Management of Identity

Everybody performs many tasks online these days, including shopping, paying online and communicating on social media. These tasks all require a digital ID. Data loss and theft are increasing with the increase in online interactions. Without their consent, their data is shared. Blockchain is able to overcome these problems by removing central authorities from the equation and giving individual control over digital identities.

Data breaches and privacy concerns can result from multiple IDs being shared for different purposes. Blockchain allows for self-sovereign identities on a decentralized network. This ensures that identity documents can be verified and endorsed only by those who have permission to do so. Blockchain allows digital identity owners to manage their digital identities directly, without the need for intermediaries or third parties.

Here are some popular blockchain platforms for developing blockchain applications

Ethereum

Ethereum is an open source blockchain platform for running smart contracts on a customized blockchain. The Ethereum Virtual Machine provides the run-time environment necessary to execute Ethereum-based smart contract. Each node runs an EVM installation. Ethereum is a public Blockchain platform. It was designed to offer restricted access rather than mass consumption. The Proof of Work algorithm is the current version of Ethereum. It could change to the Proof of Stake algorithm for ETH 2.0.

It is home to Ether, a native cryptocurrency that powers the entire Ethereum ecosystem. Developers building apps on Ethereum need to pay Ether fees to execute transactions or run apps.

EOS

EOS is a robust, blockchain-based architecture that allows vertical and horizontal scaling for dApps. EOS platform allows authentication, asynchronous communications, and application scheduling across multiple CPU-core clusters/cores. It allows anyone looking to launch blockchain applications to determine permissions. Developers can use the EOS platform to create private or public blockchains.

Stellar

Stellar is an open source distributed payment ledger. It can be used to connect payment systems, banks, and people. It is open-source and can be used to create mobile wallets, banking tools, and any other payment-related software. The Stellar Consensus Protocol, (SCP) allows for consensus without having to rely on closed systems to record financial transactions.

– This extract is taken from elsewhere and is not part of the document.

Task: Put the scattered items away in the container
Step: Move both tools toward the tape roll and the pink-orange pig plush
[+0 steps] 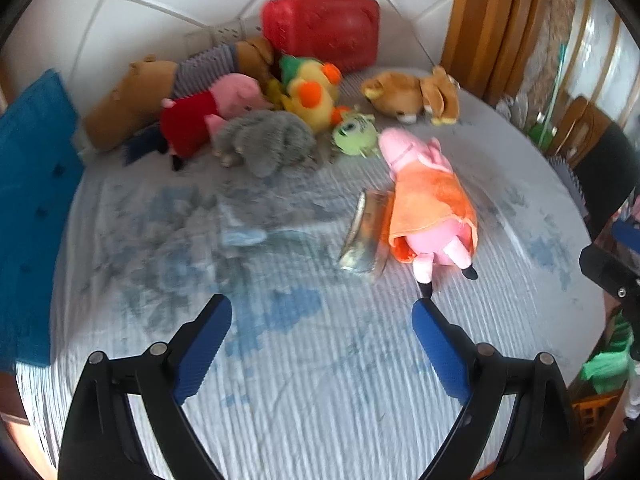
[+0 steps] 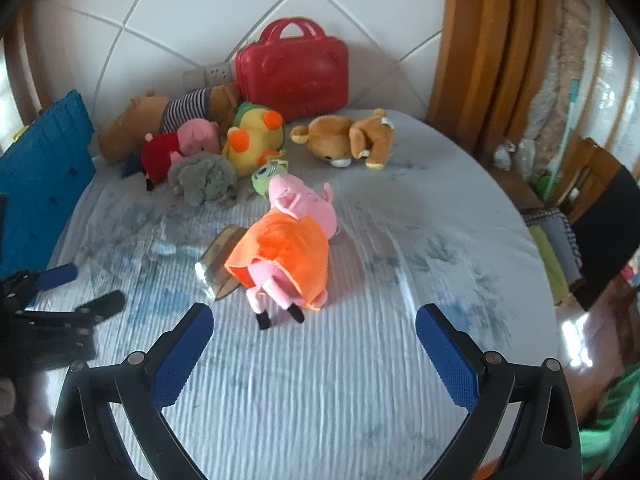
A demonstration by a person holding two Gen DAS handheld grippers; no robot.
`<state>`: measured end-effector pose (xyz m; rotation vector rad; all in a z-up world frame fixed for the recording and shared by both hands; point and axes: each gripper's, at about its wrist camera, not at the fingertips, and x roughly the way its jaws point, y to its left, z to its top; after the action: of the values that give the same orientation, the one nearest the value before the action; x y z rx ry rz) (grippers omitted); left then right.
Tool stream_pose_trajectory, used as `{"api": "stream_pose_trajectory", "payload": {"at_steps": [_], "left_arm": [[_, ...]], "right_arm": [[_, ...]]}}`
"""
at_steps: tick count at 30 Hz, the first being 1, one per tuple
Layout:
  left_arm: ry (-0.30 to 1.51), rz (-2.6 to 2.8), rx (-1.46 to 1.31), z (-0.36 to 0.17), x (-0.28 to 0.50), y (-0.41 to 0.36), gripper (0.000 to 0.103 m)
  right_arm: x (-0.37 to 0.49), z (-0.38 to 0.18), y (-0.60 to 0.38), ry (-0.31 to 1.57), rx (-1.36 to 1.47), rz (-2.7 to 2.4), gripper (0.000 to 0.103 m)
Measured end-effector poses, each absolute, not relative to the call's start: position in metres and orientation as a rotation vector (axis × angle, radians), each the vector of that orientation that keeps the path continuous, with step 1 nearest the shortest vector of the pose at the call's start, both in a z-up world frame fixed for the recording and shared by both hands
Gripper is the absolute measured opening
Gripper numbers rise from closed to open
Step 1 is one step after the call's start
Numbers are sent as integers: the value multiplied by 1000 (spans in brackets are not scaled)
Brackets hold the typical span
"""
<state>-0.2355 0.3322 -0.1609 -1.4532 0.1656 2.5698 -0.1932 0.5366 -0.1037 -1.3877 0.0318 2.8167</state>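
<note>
A pink pig plush in an orange dress (image 1: 428, 204) (image 2: 288, 248) lies on the table, feet toward me, beside a shiny foil packet (image 1: 366, 236) (image 2: 218, 264). A blue crate (image 1: 28, 208) (image 2: 40, 184) stands at the left edge. More plush toys are piled at the back: a red-dressed pig (image 1: 200, 114) (image 2: 176, 148), a grey one (image 1: 264, 140) (image 2: 200, 176), a yellow duck (image 1: 310, 92) (image 2: 254, 140), a brown bear (image 1: 412, 94) (image 2: 348, 140). My left gripper (image 1: 322, 320) is open and empty, short of the pig. My right gripper (image 2: 314, 326) is open and empty, just before its feet.
A red plastic case (image 1: 324, 28) (image 2: 294, 70) stands against the white wall. A long brown striped plush (image 1: 160, 88) (image 2: 160, 116) and a small green one-eyed toy (image 1: 354, 134) lie in the pile. The left gripper shows at the right wrist view's left edge (image 2: 60, 300). Chairs stand right.
</note>
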Motion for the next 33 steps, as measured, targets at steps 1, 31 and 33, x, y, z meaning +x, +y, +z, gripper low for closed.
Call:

SCP allows for the optimal balance between safety and liveness by pausing the progress of the network until an agreement has been reached.

Hyperledger Sawtooth

Hyperledger Sawtooth is an enterprise blockchain platform that allows you to build distributed ledger applications and networks.

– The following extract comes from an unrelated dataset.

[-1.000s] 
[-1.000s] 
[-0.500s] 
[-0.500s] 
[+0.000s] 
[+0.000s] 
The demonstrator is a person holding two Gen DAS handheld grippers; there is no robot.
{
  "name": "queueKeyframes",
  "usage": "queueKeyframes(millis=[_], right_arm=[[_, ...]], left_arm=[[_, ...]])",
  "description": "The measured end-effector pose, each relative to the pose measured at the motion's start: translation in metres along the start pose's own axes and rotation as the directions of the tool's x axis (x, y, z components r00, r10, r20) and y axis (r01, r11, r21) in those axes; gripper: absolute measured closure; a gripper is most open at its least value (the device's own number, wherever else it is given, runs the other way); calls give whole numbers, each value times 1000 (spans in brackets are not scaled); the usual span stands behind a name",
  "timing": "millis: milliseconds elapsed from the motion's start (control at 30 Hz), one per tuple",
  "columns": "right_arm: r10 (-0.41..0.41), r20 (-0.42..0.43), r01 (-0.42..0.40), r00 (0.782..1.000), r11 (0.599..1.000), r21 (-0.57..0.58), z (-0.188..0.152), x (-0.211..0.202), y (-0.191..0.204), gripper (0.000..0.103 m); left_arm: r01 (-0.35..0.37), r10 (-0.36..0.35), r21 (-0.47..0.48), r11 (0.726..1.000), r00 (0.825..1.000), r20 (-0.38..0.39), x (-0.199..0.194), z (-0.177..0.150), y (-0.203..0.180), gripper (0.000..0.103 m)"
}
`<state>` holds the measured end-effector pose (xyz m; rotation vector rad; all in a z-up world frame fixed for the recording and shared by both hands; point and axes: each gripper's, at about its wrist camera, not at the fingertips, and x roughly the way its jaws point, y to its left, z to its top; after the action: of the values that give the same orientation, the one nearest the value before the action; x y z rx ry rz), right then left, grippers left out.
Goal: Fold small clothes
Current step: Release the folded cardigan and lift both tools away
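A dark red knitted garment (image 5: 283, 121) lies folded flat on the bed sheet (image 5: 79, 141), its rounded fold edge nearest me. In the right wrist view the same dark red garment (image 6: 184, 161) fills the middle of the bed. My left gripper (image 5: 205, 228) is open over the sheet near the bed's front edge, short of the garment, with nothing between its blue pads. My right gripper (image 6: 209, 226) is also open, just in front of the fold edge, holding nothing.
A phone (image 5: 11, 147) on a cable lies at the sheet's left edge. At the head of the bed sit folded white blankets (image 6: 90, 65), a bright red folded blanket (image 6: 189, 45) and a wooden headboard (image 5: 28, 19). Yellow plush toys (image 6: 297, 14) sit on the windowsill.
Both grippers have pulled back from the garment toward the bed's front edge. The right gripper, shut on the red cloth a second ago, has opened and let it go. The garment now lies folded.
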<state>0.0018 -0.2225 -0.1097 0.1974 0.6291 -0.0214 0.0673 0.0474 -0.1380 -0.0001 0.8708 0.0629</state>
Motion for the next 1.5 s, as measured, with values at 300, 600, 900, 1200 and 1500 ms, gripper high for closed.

Hyperledger Sawtooth makes it easier to develop blockchain apps by seperating core and app domain. It allows developers to define the business rules of applications in the language that they prefer.

The platform is modular and applications can choose from consensus algorithms, transaction rules and permissions according to their unique business requirements.

Hyperledger Fabric

Hyperledger Fabric is distributed ledger platform that uses modular architecture. This modular architecture allows for high degrees of scalability. resiliency and confidentiality. Hyperledger fabric is private and permissioned. This is in contrast to an open system that permits anyone, even unauthorized, to participate in the network. It is enrolled by members of the network via a trusted Membership Service Provider.

Hedera Hashgraph

Hedera Hashgraph provides distributed consensus through a fast, secure, and fair platform. The hashgraph distributed consensus algorithm allows the platform to process hundreds of thousand of transactions per second in one shared. The consensus latency of the platform is therefore measured in seconds.

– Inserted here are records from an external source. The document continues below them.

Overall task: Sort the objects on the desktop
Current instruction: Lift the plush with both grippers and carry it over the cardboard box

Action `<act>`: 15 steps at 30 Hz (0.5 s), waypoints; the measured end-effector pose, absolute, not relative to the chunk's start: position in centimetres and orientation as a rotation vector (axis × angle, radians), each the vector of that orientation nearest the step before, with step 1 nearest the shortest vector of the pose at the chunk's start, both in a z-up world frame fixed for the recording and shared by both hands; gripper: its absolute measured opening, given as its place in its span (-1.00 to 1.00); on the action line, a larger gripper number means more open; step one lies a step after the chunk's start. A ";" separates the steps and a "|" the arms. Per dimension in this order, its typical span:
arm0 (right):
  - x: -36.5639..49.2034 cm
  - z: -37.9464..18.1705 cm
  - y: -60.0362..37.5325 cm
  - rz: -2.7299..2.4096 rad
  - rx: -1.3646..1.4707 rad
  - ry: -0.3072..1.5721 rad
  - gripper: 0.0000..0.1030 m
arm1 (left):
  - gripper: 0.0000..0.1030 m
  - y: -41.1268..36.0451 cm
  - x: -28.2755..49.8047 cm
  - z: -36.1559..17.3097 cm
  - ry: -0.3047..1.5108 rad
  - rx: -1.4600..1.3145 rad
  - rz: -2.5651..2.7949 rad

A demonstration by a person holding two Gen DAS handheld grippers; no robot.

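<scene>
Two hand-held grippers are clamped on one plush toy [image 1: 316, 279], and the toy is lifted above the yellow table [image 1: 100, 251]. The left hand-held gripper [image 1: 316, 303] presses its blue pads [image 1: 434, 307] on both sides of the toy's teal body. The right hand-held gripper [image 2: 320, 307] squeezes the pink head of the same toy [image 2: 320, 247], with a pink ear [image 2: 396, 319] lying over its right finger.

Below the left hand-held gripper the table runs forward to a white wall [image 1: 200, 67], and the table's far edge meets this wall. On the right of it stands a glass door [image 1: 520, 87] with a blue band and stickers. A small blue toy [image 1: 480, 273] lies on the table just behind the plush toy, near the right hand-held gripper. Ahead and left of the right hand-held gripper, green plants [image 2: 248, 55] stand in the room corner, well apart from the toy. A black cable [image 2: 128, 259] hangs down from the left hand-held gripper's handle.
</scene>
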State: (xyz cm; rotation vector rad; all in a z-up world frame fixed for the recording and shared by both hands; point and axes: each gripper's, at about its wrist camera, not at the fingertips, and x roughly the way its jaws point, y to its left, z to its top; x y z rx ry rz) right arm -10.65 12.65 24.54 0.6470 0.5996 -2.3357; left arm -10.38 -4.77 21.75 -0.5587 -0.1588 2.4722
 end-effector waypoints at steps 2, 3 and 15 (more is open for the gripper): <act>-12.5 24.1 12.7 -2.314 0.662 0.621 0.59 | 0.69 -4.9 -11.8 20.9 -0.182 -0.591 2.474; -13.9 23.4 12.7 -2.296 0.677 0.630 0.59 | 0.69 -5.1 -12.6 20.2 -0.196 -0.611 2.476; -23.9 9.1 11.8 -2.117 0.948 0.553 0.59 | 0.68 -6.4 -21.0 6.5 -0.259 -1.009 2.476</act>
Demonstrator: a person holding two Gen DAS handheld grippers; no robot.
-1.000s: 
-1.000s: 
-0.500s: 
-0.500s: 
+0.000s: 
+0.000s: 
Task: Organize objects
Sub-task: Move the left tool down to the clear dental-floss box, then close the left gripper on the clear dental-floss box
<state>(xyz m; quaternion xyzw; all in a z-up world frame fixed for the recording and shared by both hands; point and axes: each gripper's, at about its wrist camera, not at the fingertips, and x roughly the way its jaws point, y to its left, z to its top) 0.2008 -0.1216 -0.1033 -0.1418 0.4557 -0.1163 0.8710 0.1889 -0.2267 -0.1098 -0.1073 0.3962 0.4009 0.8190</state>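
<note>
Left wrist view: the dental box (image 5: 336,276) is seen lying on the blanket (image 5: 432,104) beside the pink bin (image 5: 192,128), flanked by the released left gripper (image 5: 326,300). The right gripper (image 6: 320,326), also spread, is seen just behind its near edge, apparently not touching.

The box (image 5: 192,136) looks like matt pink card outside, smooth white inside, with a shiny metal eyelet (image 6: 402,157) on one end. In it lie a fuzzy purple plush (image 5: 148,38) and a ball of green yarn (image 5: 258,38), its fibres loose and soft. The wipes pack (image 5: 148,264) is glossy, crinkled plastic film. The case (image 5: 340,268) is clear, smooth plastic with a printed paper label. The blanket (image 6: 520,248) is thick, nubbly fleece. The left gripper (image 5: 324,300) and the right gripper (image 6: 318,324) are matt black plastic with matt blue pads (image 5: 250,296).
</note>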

The platform achieves high-security levels at scale by using asynchronous Byzantine Fut Tolerance.

The Hedera Network provides smart contracts with an optional mechanism known as “binding arbitration.” This means that smart contracts can be updated using a list public-key arbitrators to add new features or fix bugs.

Once the designated arbitrator agrees to smart contracts updation the arbitrator’s keys authorize the transaction with a new bytcode and the change in is reflected.